We are currently having a work related temporary stay away from home. I have a huge schoolgirl type of crush on one of the moms in our new homeschool support group.
She's funny, and funky, and informed. I love spending afternoons talking to her. I send her long rambling e-mails. I am so straitlaced and femmy looking (always wearing pastels, hair in ponytail, just a little lipgloss) and she is feminine in a much more earthy laid back way that I just love. Tattoos, purple streak in her hair, granolaish tendencies and all.
My son invited hers to spend the night w/us last weekend and I was dying to invite Mom along too.
I know she is open (theoretically speaking) to the idea of being w/a woman, due to our "girl talk." I've always been bad at whether I am being sent signals, and this is driving me nuts.
She is this gorgeous latina woman that I am aching to kiss (I haven't kissed another girl since high school, 20 years ago).
Any suggestions folks?
I am open to hearing anything.

mindfinding
Jun 5, 2007, 5:36 PM
Girls kissing boys, or girls kissing girls. Be sure you're straight with your husband because cheating is cheating.

I really do wish you all the best with this.

tinkslite
Jun 5, 2007, 6:26 PM
okay, I guess I was NOT clear. My husband knows all, including my mad crush. He is okay with this. He seems ok with the idea of me pursuing relationship with a woman, but not another man. Fine w/me.
I adore my husband and will not step out of any bounds that would cause him pain.

the mage
Jun 5, 2007, 8:19 PM
So long as hubby knows all, be sure that in a careful comfy quiet private place you let her know that you talked about it with your man first and he approves you telling her you have a crush on her.....

TaylorMade
Jun 5, 2007, 11:20 PM
So long as hubby knows all, be sure that in a careful comfy quiet private place you let her know that you talked about it with your man first and he approves you telling her you have a crush on her.....

Sounds like a plan, mage...

Tell us how it went, tink!

*Taylor*

innaminka
Jun 6, 2007, 12:23 AM
okay, I guess I was NOT clear. My husband knows all, including my mad crush. He is okay with this. He seems ok with the idea of me pursuing relationship with a woman, but not another man. Fine w/me.
I adore my husband and will not step out of any bounds that would cause him pain.

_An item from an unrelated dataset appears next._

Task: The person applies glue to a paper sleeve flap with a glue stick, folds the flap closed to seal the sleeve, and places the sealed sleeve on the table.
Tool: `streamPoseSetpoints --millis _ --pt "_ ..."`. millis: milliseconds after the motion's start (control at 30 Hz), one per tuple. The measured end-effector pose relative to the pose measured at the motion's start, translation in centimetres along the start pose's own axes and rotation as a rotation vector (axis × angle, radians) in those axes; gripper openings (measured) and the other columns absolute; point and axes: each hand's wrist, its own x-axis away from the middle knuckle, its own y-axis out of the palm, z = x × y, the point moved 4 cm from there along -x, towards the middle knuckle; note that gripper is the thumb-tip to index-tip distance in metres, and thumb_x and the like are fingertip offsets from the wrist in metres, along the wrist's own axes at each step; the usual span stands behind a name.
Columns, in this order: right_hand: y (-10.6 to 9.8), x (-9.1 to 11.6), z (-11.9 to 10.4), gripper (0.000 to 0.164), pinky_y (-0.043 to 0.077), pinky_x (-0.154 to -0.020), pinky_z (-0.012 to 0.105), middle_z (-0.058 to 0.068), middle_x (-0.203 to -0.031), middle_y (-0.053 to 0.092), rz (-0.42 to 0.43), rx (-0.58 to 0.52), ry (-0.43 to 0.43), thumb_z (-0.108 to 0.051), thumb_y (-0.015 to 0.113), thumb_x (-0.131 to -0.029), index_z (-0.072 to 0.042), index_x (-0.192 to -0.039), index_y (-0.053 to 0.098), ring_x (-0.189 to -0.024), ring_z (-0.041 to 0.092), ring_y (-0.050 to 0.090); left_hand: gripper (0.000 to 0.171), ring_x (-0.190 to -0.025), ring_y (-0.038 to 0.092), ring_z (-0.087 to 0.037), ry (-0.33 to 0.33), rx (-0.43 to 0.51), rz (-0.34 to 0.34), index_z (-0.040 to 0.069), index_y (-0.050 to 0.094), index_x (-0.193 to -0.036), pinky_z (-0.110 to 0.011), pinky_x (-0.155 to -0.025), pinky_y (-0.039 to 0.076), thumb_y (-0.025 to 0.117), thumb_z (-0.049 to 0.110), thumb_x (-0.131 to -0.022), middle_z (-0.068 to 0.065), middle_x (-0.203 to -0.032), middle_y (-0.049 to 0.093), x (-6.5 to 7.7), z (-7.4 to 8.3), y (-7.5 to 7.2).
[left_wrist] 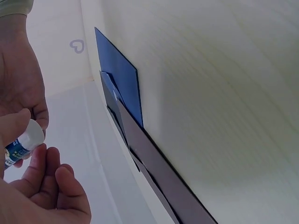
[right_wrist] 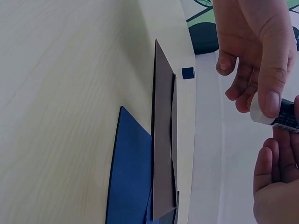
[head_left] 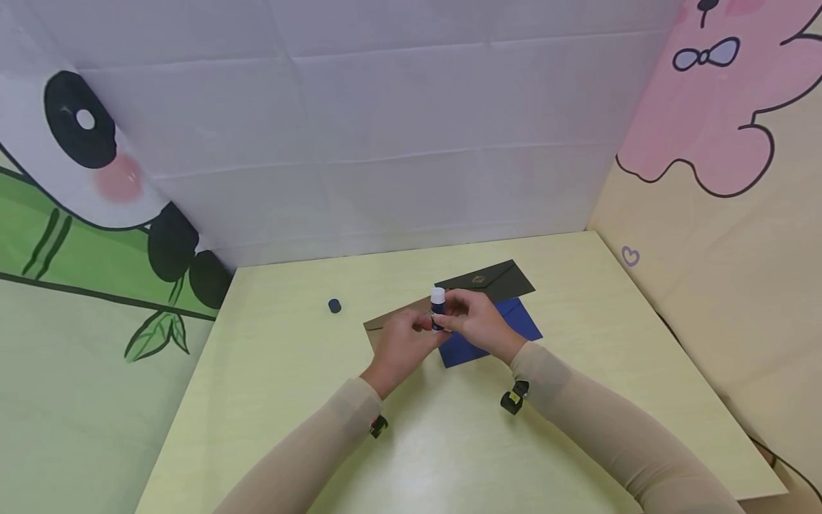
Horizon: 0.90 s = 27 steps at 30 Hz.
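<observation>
Both hands hold a glue stick (head_left: 438, 301) with a white end and a dark blue printed label, upright above the envelopes. My left hand (head_left: 404, 343) pinches it, its thumb (right_wrist: 271, 100) lying along the barrel near the white end. From the other side my right hand (head_left: 478, 321) grips the stick with thumb and fingers. Beneath the hands lie a brown envelope (right_wrist: 163, 140), a blue envelope (head_left: 462, 351) and a black envelope (head_left: 507, 280), overlapping one another. A small dark blue cap (head_left: 335, 305) stands apart on the table, left of the envelopes.
The pale wooden table (head_left: 270, 400) reaches back to a white cloth wall (head_left: 398, 178). Side cloths carry cartoon prints, green at left and pink at right. A dark cable (head_left: 790, 467) runs beside the table's right edge.
</observation>
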Motion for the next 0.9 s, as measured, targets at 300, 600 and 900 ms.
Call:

Be very careful in this respect. Its great that your husband appears to be understanding; the concept possibly excites him.
But......
Come the crunch, you are excluding him from a vital part of your life. I wonder how he would react?
I really think you need to be very very sure of your husband's - and your - positions once the kissing (and more) starts.
Its all very well talking, but actually doing something "concrete" can often cause unforseen reactions.

good luck. :flag3:

tinkslite
Jun 6, 2007, 1:49 PM
Yes.
My husband and I have a history with "unforseen reactions" in other areas. He grew up in a very controlling patriarchal religion, and left it as a married adult, when he realized it was not the inclusive all loving institution it purported to be. This was a major life change for him and there was a lot of fallout within our lives.
Throught that experience we have learned to be quite open with one another. I feel quite confident that he will share all predictable and unpredicted emotional responses, with me. I, in turn, do not expect to entirely exclude him. That is, I don't imagine myself "keeping secrets." While perhaps not inviting him to be physically present, or accompany me on dates (like some sort of new world chaperone?), I would not be able to be with someone who did not understand that Alan is my best friend and life partner in a very real way. I will not toss one thing over for another. I'm clear about this. Alan is clear. I will be clear with any potential girlfriend.
I am not overconfident, I understand that my relationship with my husband takes work. We have been together for 13 years, now. I'm not planning on ending that any time soon.
Thanks for being concerned about this.